Given material:
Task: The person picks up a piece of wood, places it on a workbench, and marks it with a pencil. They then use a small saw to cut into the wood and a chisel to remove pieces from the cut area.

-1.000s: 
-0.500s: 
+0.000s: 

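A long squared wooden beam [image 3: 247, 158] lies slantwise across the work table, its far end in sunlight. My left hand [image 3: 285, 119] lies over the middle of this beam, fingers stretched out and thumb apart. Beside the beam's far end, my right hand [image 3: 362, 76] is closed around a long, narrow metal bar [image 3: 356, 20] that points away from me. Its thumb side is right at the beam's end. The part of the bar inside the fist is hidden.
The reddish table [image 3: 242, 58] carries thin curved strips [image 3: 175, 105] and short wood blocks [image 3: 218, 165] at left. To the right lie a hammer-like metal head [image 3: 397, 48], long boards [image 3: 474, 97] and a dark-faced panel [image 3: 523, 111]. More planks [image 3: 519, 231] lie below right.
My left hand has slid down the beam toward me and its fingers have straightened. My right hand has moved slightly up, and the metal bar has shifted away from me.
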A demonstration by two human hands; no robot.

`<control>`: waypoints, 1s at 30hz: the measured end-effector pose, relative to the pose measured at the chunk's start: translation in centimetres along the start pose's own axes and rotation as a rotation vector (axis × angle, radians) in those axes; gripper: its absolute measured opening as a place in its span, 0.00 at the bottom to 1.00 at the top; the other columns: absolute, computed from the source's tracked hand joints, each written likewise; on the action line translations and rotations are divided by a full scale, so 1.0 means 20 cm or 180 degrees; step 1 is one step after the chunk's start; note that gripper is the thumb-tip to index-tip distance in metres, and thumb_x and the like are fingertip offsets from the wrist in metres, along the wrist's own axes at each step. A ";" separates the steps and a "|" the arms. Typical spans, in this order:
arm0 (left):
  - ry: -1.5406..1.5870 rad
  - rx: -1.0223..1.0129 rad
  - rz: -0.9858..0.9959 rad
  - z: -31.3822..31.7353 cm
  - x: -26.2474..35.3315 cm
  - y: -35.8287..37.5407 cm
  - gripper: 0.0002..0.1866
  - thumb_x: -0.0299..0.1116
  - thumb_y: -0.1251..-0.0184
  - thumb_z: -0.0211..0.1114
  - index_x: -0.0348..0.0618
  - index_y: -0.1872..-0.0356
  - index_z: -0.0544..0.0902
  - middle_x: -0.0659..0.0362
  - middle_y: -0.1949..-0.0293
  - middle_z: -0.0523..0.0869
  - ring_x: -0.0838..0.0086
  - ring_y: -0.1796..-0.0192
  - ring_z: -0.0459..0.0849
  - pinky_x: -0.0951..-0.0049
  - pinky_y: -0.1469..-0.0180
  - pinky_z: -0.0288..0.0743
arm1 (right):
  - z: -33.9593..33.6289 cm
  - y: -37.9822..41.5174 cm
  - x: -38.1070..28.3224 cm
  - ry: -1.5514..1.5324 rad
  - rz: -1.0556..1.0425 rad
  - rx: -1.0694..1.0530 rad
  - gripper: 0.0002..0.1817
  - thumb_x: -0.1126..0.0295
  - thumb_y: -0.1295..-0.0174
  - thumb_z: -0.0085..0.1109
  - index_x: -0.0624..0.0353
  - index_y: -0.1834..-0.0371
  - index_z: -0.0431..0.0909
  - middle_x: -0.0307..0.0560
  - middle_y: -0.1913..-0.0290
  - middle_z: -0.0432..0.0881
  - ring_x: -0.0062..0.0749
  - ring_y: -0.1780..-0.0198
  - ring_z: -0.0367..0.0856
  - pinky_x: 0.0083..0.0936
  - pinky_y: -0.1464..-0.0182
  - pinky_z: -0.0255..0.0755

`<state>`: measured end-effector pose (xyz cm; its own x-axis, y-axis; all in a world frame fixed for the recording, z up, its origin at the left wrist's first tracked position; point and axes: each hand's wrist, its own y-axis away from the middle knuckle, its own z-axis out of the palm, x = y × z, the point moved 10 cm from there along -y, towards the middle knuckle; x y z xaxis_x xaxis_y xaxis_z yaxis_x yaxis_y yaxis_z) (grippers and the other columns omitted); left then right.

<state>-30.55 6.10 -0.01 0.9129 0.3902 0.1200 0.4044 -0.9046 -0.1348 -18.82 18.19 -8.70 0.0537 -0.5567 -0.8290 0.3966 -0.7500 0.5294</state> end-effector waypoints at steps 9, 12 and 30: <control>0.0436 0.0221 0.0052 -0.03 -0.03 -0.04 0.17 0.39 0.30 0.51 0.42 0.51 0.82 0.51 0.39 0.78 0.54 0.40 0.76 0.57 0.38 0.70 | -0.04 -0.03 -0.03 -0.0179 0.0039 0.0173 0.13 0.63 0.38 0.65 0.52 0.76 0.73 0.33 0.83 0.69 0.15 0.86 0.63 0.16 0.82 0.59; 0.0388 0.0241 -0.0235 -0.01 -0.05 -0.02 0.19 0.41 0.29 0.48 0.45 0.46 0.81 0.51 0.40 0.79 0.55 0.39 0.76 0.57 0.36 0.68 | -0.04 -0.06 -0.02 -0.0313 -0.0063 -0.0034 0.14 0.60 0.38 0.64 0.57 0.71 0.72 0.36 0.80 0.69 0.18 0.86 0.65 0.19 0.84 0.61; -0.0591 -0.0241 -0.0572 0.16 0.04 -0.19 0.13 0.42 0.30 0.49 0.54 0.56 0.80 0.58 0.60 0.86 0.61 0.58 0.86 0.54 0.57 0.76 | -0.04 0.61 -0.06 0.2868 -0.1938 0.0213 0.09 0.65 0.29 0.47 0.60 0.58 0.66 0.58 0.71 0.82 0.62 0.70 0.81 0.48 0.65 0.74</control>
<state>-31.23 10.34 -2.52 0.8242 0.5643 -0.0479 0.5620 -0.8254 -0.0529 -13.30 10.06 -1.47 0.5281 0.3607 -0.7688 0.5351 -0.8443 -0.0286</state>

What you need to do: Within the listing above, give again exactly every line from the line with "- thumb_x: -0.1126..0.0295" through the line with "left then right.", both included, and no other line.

Your solution:
  - thumb_x: -0.1126..0.0295
  - thumb_y: -0.1295..-0.0174
  - thumb_z: -0.0085..0.1109
  - index_x: -0.0624..0.0353
  - index_y: -0.1834..-0.0371
  - index_z: -0.0431..0.0909
  - middle_x: -0.0307..0.0560
  - middle_y: -0.1913..-0.0290
  - middle_z: -0.0432..0.0881
  - ring_x: -0.0062..0.0749
  - ring_y: -0.1780..-0.0198
  - ring_z: -0.0367..0.0856
  - pinky_x: 0.0083..0.0936
  - pinky_y: -0.1464..-0.0182
  - pinky_z: -0.0255..0.0755

`<state>`: measured end-effector pose (xyz cm; its own x-axis, y-axis; all in a world frame fixed for the recording, z up, its origin at the left wrist's first tracked position; point and axes: each hand's wrist, its own y-axis away from the middle knuckle, its own z-axis out of the palm, x = y × z, the point moved 10 cm from there along -y, towards the middle knuckle; x y z xaxis_x xaxis_y xaxis_z yaxis_x yaxis_y yaxis_z) (grippers and the other columns omitted); left then right.

Nothing further remains to be added to the answer.